Media Kampung – 03 April 2026 | Mahfud Mahdi Menuruti menuding keras Kejaksaan atas penanganan kasus videografer Amsal Christy Sitepu, menyebutnya ceroboh dan menimbulkan “tragedi hukum“. Kritiknya menyoroti prosedur penetapan tersangka dan penahanan yang dianggap tidak sesuai standar.

DPR Komisi III menggelar rapat dengar pendapat umum pada 2 April 2026 untuk membedah kasus dugaan mark‑up anggaran proyek video profil desa. Sidang tersebut menampilkan pertanyaan intensif dari anggota komisi terhadap Kejari Karo.

Ketua Komisi III Habiburokhman menanyakan dasar hukum yang dipakai Kejaksaan Negeri Karo dalam menetapkan Amsal sebagai tersangka. Ia menuntut penjelasan tentang argumen hukum yang mendasari tuduhan penggelembungan harga.

Kepala Kejari karo danke Rajagukguk menjawab bahwa pihaknya menduga terjadinya mark‑up anggaran pada proyek tersebut. Menurutnya, Amsal meminta kepala desa menyusun RAB untuk penyewaan peralatan selama 30 hari meski realisasi video tidak memerlukan waktu lama.

Penjelasan lebih lanjut menyebutkan bahwa kegiatan pembuatan video hanya berlangsung beberapa hari, sehingga penyewaan peralatan selama sebulan dianggap tidak proporsional. Ahli menilai sewa seharusnya disesuaikan dengan durasi pelaksanaan kegiatan.

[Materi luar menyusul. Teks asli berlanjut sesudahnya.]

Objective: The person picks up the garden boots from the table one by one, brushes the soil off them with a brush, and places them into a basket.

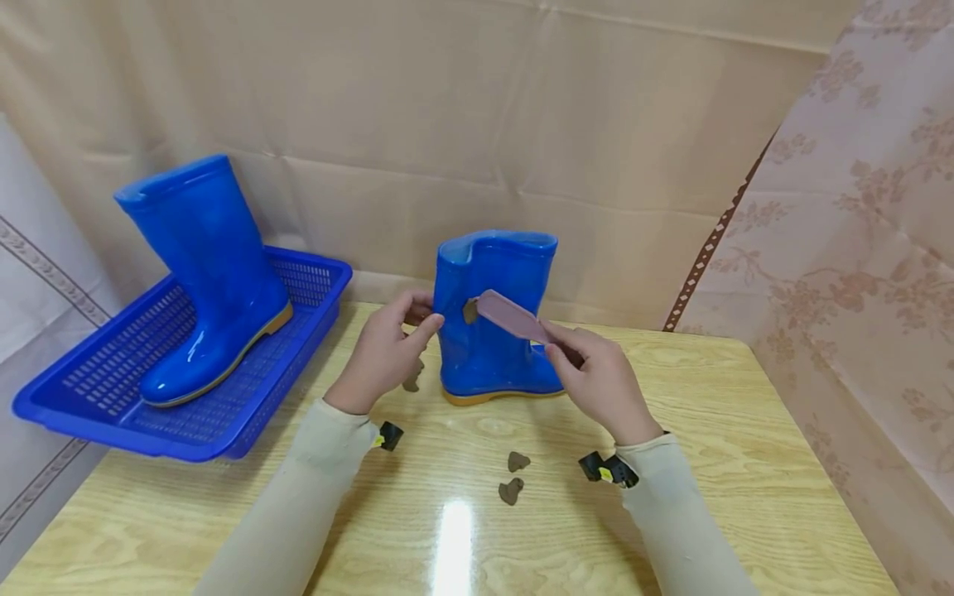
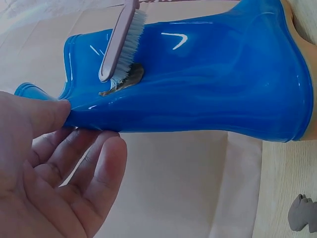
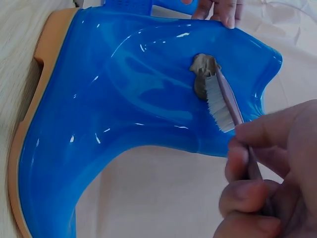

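A blue rain boot [image 1: 492, 331] with a yellowish sole stands upright on the table. A brown mud-like patch [image 3: 200, 74] sticks to the side of its shaft. My right hand [image 1: 599, 377] grips the handle of a pinkish brush [image 1: 514, 317]. The brush's white bristles [image 3: 218, 104] touch the patch. At the back edge of the shaft, my left hand [image 1: 387, 348] holds the boot between thumb [image 2: 54, 115] and fingers. Part of the patch is hidden behind the brush in the head view.
At the left, a blue plastic basket [image 1: 298, 364] holds a second blue boot [image 1: 216, 257]. Two brown lumps [image 1: 511, 491] lie on the wooden table [image 1: 708, 463] in front of the boot. Another brown lump [image 1: 412, 381] is beside my left hand. A beige cloth [image 1: 373, 108] hangs behind.
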Motion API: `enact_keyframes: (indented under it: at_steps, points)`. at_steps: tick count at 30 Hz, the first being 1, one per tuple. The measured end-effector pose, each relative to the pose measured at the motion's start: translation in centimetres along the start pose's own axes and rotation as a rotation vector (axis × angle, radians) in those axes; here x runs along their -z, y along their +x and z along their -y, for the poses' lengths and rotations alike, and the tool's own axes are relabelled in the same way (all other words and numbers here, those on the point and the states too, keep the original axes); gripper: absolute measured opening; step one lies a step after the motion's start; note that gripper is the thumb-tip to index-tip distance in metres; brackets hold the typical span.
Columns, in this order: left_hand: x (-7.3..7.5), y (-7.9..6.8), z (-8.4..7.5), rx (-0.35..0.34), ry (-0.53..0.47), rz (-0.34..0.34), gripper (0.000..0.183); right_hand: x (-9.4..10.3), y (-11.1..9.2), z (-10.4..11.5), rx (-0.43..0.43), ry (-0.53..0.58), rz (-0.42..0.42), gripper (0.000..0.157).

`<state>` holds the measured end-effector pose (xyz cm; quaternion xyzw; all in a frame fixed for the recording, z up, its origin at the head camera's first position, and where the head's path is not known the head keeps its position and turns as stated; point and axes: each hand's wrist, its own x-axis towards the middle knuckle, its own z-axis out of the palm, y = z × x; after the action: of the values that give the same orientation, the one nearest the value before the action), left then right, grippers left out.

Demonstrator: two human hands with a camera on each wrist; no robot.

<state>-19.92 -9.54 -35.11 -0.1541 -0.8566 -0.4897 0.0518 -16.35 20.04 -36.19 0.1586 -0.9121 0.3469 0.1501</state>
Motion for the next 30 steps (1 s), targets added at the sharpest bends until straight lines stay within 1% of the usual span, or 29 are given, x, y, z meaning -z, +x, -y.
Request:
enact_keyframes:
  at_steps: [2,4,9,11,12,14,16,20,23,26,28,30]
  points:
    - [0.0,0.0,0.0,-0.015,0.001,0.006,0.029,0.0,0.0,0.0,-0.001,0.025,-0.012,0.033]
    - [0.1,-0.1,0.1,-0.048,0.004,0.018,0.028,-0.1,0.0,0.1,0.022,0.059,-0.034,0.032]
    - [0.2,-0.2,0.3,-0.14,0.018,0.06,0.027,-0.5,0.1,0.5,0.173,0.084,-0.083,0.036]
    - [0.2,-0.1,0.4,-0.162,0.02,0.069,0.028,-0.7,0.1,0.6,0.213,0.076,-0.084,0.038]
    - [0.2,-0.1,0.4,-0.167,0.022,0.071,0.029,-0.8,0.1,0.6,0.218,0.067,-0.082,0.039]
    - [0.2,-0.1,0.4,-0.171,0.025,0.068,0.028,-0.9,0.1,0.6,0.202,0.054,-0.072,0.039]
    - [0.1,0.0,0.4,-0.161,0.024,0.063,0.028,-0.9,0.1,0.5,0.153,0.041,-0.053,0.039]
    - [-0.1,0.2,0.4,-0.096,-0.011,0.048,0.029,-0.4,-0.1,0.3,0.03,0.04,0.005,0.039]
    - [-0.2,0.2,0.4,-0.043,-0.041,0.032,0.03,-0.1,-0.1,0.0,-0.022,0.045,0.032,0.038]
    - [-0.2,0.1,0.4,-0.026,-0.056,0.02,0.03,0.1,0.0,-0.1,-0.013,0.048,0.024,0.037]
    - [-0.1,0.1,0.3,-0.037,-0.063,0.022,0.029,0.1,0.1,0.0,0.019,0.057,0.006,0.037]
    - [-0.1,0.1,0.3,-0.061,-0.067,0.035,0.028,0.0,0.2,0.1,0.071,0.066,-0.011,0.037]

Selain itu, Danke menyoroti dugaan overlapping anggaran, di mana produksi video dianggarkan Rp9 juta, sementara biaya editing, cutting, dan dubbing masing‑masing Rp1 juta dianggap sebagai kerugian karena termasuk dalam produksi. Ia menilai hal tersebut menambah beban anggaran yang tidak jelas.

Mahfud MD menegaskan bahwa penahanan Amsal tidak memenuhi syarat objektif yang diatur dalam KUHAP baru. Ia mengingatkan bahwa penahanan harus didasarkan pada risiko melarikan diri atau menghilangkan barang bukti.

Penahanan Amsal dilakukan pada 19 November 2025 hingga 8 Desember 2025 dengan merujuk pada Pasal 21 KUHAP lama, padahal KUHAP baru mulai berlaku pada 2 Januari 2026. Mahfud menilai penggunaan KUHAP lama sebagai indikasi kelalaian prosedural.

Komentar Mahfud menambah bahwa kegagalan Kejari mengadaptasi regulasi baru menurunkan kepercayaan publik terhadap institusi penegak hukum. Ia menuntut agar kejaksaan segera memperbaiki prosedur penetapan tersangka.

Komisi III juga menyoroti dugaan intimidasi dan propaganda oleh oknum jaksa terhadap Amsal. Anggota komisi menanyakan apakah ada tekanan terhadap saksi atau pihak terkait selama proses penyidikan.

Habiburokhman menuntut kejelasan mengenai pemenuhan syarat penahanan menurut KUHAP baru, khususnya apakah Amsal melanggar pasal‑pasal tentang mangkir atau upaya menghilangkan bukti. Ia menekankan pentingnya kepatuhan pada aturan terbaru.

Mahfud MD menambahkan bahwa Kejari seharusnya tidak menggunakan prosedur lama setelah perubahan hukum, karena hal itu menciptakan ketidakpastian hukum dan membuka celah bagi penyalahgunaan wewenang. Ia menyerukan transparansi penuh dalam setiap langkah penyidikan.

Pemerintah, Ombudsman, dan lembaga pengawas diminta melakukan evaluasi menyeluruh terhadap praktik penetapan tersangka dan penahanan. Tujuannya agar proses hukum berjalan sesuai dengan standar modern dan tidak menimbulkan keraguan.

Kasus Amsal Sitepu tetap menjadi sorotan publik, menuntut akuntabilitas dan keterbukaan dari Kejaksaan serta lembaga terkait. Semua pihak diharapkan dapat menyelesaikan sengketa ini dengan menjunjung tinggi prinsip keadilan.

Artikel ini dipublikasikan oleh Media Kampung.